Un an après l’explosion gigantesque au port de Beyrouth, une famille sur trois au Liban a des enfants présentant encore des signes de traumatisme, a indiqué mardi 3 août le Fonds de l’ONU pour l’enfance (Unicef).

«Une famille sur trois (34%) a des enfants montrant encore des signes de détresse psychologique», a affirmé l’Unicef, qui a mené une enquête en juillet auprès de 1 200 familles.

«Dans le cas des adultes, la proportion atteint près d’une personne sur deux (45,6 %)», a ajouté l’agence onusienne dans un rapport publié à la veille du premier anniversaire de l’explosion. Le drame survenu le 4 août dernier a fait plus de 200 morts, blessé au moins 6500 autres et dévasté des quartiers entiers de la capitale. Parmi eux, six enfants ont perdu la vie et 1000 autres ont été blessés.
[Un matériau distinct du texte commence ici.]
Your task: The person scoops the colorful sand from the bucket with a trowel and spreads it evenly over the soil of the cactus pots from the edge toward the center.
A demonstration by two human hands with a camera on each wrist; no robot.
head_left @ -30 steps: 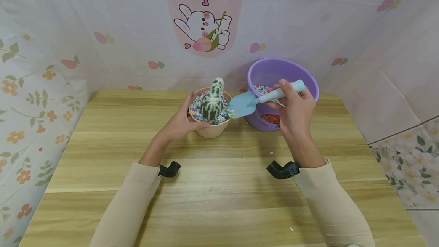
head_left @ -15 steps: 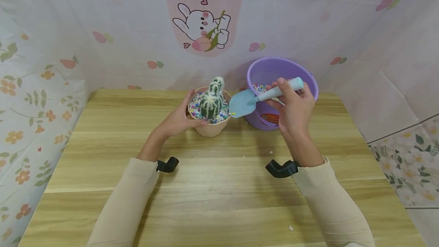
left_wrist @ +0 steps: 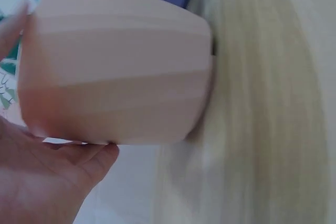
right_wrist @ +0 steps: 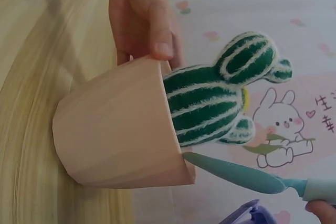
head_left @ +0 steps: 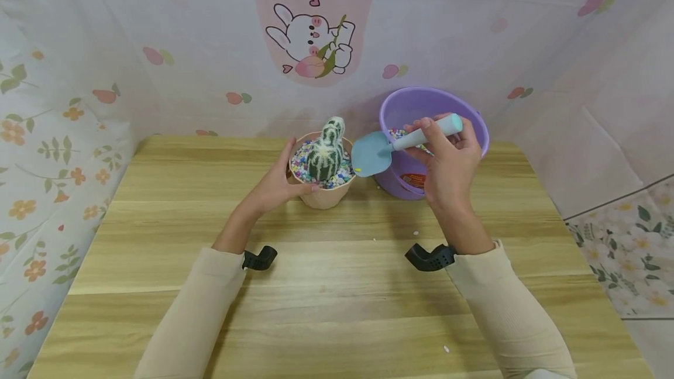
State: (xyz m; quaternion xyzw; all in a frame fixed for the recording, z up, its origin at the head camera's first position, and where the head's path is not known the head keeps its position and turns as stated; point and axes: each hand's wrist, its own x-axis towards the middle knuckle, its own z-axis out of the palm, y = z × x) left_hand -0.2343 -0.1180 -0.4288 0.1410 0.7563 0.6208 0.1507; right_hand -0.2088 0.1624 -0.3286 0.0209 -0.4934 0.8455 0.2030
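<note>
Lifting slightly, the trowel [head_left: 392, 148] in the right hand's [head_left: 447, 159] curled fingers now tips up beside the cactus [head_left: 326, 151]; the left hand [head_left: 276, 186] still wraps the pot [head_left: 323, 195] on the table [head_left: 337, 285], so the scoop seems emptied.

Head view looking down at the table [head_left: 337, 285], both wrist views close beside the pot [head_left: 322, 195]
</note>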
Au cours de l’année écoulée, le Liban a également dû faire face à la pandémie du coronavirus et à une crise économique sans précédent qualifiée par la Banque mondiale comme l’une des pires à l’échelle mondiale depuis 1850. «Un an après les événements tragiques, la vie des enfants reste profondément affectée», a regretté Yukie Mokuo, représentante de l’Unicef au Liban. «Ces familles ont du mal à se remettre des conséquences de l’explosion survenue au pire moment possible – au milieu d’une crise économique dévastatrice et d’une pandémie majeure», a-t-elle ajouté.

En juillet, l’Unicef avait déjà tiré la sonnette d’alarme, indiquant que la quasi-totalité des familles ayant réclamé de l’aide à la suite de l’explosion ont toujours besoin de soutien, notamment d’aides en espèces et en nourriture. Beaucoup de personnes ayant perdu leur emploi à cause de l’explosion sont toujours au chômage, selon l’Unicef, alors que le Liban est en proie à une paupérisation à grande échelle, une inflation galopante et des pénuries en tout genre, face à l’inertie des autorités. «La vie des enfants est en danger alors que la crise qui s’aggrave laisse la plupart des familles incapables de subvenir à leurs besoins de base», a prévenu Mme Mokuo.